**Data shown**
┄┄┄┄┄┄┄┄┄┄┄┄┄┄┄┄┄┄┄┄

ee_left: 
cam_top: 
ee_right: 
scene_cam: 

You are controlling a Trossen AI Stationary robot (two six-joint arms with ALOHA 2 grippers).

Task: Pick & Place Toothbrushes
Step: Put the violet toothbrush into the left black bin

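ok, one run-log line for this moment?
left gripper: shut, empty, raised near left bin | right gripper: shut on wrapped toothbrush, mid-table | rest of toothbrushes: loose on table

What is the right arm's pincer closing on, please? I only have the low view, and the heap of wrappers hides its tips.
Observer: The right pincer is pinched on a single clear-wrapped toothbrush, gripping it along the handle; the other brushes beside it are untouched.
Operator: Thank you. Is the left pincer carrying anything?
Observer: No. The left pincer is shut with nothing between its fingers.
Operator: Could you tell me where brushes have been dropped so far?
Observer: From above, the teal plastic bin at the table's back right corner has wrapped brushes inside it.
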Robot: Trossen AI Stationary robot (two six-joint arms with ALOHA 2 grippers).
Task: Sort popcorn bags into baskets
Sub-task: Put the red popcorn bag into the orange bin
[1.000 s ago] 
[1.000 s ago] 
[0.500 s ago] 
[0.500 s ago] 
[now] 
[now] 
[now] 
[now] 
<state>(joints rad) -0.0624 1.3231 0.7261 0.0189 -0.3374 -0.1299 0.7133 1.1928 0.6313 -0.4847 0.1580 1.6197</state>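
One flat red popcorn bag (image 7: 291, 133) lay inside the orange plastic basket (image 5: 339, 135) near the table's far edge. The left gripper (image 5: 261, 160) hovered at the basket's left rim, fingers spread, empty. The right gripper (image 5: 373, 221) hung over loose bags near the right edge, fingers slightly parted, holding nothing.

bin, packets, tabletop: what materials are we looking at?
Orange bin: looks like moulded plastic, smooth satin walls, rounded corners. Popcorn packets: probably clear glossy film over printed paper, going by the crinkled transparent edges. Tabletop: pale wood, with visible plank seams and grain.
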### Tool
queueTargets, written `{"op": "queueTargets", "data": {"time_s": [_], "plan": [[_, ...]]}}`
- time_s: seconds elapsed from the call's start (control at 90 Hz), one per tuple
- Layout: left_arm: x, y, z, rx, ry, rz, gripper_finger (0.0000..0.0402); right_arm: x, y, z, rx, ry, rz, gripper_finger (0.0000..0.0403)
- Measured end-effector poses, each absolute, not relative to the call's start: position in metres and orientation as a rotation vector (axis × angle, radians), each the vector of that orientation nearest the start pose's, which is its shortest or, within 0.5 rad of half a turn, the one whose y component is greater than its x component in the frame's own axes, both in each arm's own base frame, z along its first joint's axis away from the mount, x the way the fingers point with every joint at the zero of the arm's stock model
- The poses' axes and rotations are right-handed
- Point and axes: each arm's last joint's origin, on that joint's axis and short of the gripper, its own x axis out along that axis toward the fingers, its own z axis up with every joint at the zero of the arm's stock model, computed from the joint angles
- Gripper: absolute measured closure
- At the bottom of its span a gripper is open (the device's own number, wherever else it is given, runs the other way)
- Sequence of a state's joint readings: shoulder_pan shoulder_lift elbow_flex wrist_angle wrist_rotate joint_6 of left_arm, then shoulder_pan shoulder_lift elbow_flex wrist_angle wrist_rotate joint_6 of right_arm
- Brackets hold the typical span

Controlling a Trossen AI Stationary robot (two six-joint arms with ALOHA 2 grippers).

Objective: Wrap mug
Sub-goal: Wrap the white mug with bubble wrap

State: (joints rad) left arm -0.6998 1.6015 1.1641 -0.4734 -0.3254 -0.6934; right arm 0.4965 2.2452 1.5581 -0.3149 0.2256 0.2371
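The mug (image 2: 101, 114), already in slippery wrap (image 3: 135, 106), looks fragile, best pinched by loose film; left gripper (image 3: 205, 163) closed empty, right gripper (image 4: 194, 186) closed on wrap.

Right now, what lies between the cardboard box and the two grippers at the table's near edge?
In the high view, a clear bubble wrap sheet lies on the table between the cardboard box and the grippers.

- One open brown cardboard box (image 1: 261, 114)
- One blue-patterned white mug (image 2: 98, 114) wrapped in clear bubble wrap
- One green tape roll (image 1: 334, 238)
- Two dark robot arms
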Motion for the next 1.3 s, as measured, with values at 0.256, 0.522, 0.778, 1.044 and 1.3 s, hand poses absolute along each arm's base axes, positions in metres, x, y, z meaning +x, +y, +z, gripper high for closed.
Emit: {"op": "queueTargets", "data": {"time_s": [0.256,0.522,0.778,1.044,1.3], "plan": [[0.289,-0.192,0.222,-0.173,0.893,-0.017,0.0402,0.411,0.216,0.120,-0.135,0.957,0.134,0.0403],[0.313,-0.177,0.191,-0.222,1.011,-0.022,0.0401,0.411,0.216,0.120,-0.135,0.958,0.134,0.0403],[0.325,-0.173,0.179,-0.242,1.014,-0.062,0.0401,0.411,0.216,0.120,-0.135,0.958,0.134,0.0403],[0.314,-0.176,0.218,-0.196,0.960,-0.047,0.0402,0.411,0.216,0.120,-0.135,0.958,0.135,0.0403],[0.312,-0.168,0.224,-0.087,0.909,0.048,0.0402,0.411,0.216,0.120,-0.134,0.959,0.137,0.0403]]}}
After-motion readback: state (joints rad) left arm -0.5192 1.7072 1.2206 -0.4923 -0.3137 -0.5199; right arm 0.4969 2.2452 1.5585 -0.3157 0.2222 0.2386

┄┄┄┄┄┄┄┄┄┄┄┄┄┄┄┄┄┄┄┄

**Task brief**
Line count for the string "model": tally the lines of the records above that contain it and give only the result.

**Response to this task**
2